Assignment - Set down, please, exactly the lines below that run from the line with "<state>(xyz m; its" to the line with "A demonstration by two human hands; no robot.", both lines included.

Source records
----
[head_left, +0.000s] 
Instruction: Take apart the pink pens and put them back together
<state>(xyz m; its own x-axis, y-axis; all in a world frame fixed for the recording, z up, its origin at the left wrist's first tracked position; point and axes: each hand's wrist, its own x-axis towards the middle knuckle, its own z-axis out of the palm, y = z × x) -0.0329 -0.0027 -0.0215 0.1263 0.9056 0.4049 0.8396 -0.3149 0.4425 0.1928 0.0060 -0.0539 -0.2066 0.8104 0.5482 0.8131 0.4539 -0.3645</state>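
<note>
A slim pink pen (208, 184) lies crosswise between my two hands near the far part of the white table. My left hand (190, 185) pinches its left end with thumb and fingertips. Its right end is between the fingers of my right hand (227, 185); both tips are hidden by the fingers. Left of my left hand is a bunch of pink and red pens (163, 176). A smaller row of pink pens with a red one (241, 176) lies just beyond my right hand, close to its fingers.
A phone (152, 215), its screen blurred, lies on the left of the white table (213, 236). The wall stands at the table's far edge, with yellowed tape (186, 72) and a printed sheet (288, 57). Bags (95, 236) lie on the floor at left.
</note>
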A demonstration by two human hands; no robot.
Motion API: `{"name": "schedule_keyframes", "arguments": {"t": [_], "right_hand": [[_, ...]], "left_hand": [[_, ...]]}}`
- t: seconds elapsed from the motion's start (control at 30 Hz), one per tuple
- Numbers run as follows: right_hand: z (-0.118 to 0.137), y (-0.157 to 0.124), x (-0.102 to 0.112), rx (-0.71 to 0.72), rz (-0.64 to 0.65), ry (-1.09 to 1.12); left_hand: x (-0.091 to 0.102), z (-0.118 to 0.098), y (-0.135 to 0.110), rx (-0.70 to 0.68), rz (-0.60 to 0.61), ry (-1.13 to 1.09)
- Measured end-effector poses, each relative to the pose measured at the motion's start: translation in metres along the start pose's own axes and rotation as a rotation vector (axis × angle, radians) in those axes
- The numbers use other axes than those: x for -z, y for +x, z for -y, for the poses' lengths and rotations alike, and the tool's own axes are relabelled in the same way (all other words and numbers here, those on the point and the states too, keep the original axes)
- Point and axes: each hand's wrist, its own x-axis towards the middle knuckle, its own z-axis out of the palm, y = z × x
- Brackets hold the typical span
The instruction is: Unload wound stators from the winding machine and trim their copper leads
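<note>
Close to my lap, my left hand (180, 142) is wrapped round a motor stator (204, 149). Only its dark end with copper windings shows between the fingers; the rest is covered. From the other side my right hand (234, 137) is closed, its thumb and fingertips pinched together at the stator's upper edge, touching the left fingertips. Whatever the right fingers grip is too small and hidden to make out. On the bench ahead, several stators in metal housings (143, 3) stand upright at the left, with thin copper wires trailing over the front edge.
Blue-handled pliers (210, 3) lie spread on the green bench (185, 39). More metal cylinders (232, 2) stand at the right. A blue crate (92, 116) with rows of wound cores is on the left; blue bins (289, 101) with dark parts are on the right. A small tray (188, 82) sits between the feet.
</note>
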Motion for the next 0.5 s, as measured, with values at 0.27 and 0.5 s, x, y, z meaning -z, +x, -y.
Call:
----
Output of the exercise -
<state>(xyz m; its own x-axis, y-axis; all in a world frame fixed for the recording, z up, its origin at the left wrist's first tracked position; point and axes: each hand's wrist, its own x-axis towards the middle knuckle, its own z-axis out of the palm, y = z × x) -0.0329 -0.0027 -0.0215 0.1263 0.9056 0.4049 0.8396 -0.3149 0.4425 0.1928 0.0060 -0.0539 -0.2066 0.8104 0.5482 0.8131 0.4539 -0.3645</state>
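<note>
A slim pink pen (208, 184) lies crosswise between my two hands near the far part of the white table. My left hand (190, 185) pinches its left end with thumb and fingertips. Its right end is between the fingers of my right hand (227, 185); both tips are hidden by the fingers. Left of my left hand is a bunch of pink and red pens (163, 176). A smaller row of pink pens with a red one (241, 176) lies just beyond my right hand, close to its fingers.
A phone (152, 215), its screen blurred, lies on the left of the white table (213, 236). The wall stands at the table's far edge, with yellowed tape (186, 72) and a printed sheet (288, 57). Bags (95, 236) lie on the floor at left.
</note>
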A demonstration by two human hands; no robot.

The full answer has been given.